Y la religión no me ocuparía si no fuera la responsable, si detrás de ella o a su lado o a su servicio, no se cometieran las tropelías que hemos visto desde los primerísimos tiempos.
Miento, me seguiría interesando desde un punto de vista antropológico, sociológico… no en vano ha ocupado años de mi existencia, no en vano mi admiración por Unamuno que marcó mi adolescencia.
Sigo en el mismo punto después de haber explorado sin éxito la región del cerebro donde pudiera albergar una convicción esperanzadora, después de haberla confiado a “los buenos” que no lo éramos tanto o no lo sabíamos hacer o no nos dejaron… ¿qué más da?

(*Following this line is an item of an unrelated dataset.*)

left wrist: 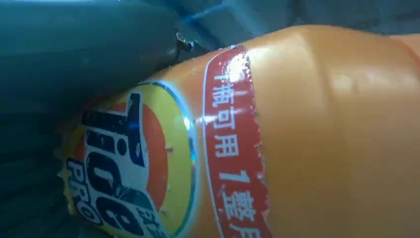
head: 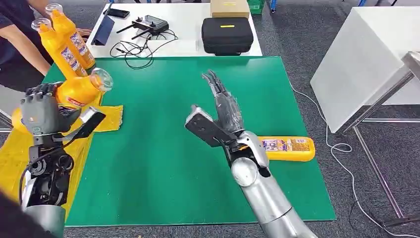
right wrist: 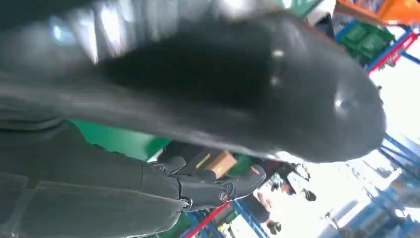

El Dios supremo o el dios interior, y el género humano, supuesta obra de aquél, me defraudan cada día y eso que busqué y ando sobrado de miedo ante la muerte del dejar de ser o estar y he sentido siempre la soledad que este mono desnudo experimenta cuando mira hacia arriba y hacia abajo y no entiende nada y el mundo cada vez le parece “más ancho y ajeno”.
Así que plagiándome a mí mismo digo que:
“Vendo o alquilo espacio religioso con vistas al mar”
Me declaro ignóstico, o sea, agnóstico del sector duro.